Wednesday, December 26, 2007

The Writer's Note

The best things in life are a fluke. I was attending a sombre session between Girish Karnad and Mahesh Dattani at Prithvi, and as luck would have it Denzil Smith is present. I tell him, I think I've an idea for a play. And I strut off. That day, Denzil and me exchange, 101 sms'. We set up a meeting with Naresh Fernandes, who showers us with a feni, pattice, cookies, and a lec-dem with video clips on his favourite subject on earth: the influence of Jazz in Bollywood. For me, that is the beginning of JAZZ.

That is also the beginning of that old feeling I know nothing, This is the same feeling which had surfaced during Mahadevbhai, 3 Sakina Manzil, Three Ladies of Ibsen, Cotton 56 Polyester 84.

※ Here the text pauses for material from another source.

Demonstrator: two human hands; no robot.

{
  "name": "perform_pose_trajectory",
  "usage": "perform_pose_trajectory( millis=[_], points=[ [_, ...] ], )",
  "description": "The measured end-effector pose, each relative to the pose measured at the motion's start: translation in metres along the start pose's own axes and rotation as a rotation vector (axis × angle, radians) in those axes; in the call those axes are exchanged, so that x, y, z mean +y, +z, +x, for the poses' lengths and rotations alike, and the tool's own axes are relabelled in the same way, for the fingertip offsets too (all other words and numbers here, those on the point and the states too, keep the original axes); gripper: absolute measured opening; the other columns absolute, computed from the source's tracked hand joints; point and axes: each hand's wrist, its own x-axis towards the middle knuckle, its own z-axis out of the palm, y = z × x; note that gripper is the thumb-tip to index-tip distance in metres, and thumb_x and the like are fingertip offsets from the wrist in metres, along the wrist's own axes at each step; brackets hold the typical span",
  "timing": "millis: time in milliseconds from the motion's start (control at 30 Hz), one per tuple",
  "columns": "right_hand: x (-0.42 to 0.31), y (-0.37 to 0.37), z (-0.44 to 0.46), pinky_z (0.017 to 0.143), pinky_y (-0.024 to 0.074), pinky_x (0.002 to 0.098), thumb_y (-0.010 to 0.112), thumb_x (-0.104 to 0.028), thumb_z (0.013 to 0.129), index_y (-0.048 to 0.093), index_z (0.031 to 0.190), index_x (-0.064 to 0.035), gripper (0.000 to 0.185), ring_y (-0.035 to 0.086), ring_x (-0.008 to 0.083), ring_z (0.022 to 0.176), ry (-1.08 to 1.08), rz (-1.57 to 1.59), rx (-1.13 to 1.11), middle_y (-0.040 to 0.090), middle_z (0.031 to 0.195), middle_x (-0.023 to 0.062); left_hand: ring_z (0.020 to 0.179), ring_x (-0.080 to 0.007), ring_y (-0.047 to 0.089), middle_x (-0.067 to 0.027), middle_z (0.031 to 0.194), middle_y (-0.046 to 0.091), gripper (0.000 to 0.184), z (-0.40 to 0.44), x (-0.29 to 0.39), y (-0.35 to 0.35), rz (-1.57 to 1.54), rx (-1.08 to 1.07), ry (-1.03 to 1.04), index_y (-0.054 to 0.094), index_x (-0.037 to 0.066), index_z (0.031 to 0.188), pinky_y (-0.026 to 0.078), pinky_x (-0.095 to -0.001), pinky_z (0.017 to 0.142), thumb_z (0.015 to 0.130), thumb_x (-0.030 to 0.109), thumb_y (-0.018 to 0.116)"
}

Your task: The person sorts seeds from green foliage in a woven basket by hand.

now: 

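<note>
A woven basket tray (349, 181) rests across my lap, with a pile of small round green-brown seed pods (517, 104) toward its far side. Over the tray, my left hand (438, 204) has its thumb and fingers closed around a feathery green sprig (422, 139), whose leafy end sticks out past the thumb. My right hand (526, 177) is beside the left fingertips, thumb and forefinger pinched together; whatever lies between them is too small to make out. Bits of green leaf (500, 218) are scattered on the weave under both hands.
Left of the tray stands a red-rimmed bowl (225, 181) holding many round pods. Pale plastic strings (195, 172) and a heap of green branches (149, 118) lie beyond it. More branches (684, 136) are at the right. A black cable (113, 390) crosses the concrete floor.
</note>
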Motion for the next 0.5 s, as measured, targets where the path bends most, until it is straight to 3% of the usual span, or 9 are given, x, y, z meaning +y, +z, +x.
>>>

I've been told by a theatre elder, "theatre requires patience, passion and persistence to research, collaborate and constantly produce work for over 20 years." And as a rule, I believe what elders tell me.My relationship with Denzil Smith, is that of an audience member and an actor. I've seen him in plays good and indifferent and one movie with Amitabh Bachchan. He's at his best when he reads the words of Dom Moraes - to a bit of blues. Driving around Mumbai with Denzil (wherein I was late for every single appointment) is a process and an education. I familiarise myself with the names which rattle out from other peoples’ tongues. I learn my vocabulary (and I am still learning) of jazz, which is minimal, controlled, through rhythm, and sound. We rummage (and scan) through hand-written letters, sketches, photographs, reviews and posters, as well as music.

But my work is weighed down by uncertainties. Should I reclaim the past? Or should the past resonate in the now? How does one demonstrate the playing of jazz? Coz at times, jazz can be so simple. An improvisation while fooling around after a rehearsal or a bit of jamming or a new sound which forms the back-bone of a piece. How does one show that on a half lit stage?Meanwhile Denzil has fixed one more appointment. This time I'm attentive. I sense, music is in everyone's blood. Also, I sense in every household I visit, generosity. Interviews of Leslie Coutinho and Anthony Gonsalves bring little details to my notice. I can hear new rhythms and newer formulations. I see sorrow. Someone takes me to see a run-down studio. I see the remnants of equipment. Then we move around, there is dust. The beauty of that studio - the musty.